Given data:
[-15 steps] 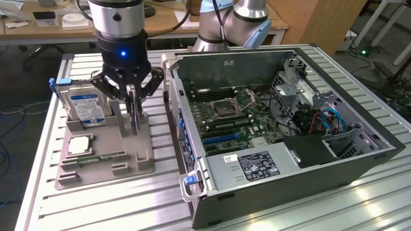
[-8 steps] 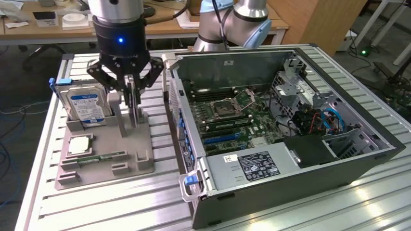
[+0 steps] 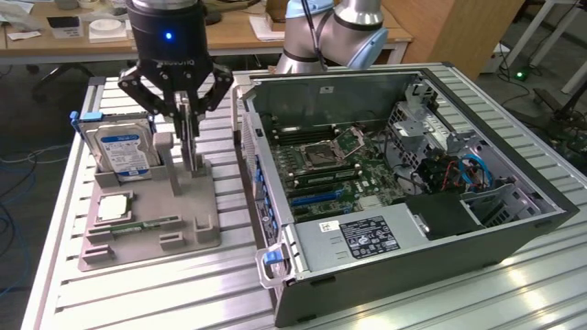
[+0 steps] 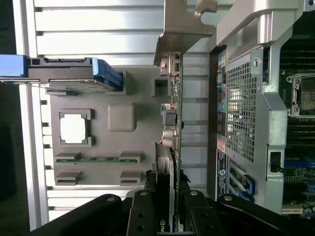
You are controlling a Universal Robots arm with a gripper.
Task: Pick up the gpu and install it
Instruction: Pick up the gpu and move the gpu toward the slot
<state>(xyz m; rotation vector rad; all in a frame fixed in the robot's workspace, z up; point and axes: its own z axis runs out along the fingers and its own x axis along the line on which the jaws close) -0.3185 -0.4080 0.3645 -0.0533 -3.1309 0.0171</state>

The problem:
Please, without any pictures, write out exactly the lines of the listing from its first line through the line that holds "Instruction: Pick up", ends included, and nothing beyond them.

The answer:
[-15 steps] 
[-8 steps] 
[+0 steps] 
[+0 steps] 
You are controlling a Universal Robots arm with a gripper.
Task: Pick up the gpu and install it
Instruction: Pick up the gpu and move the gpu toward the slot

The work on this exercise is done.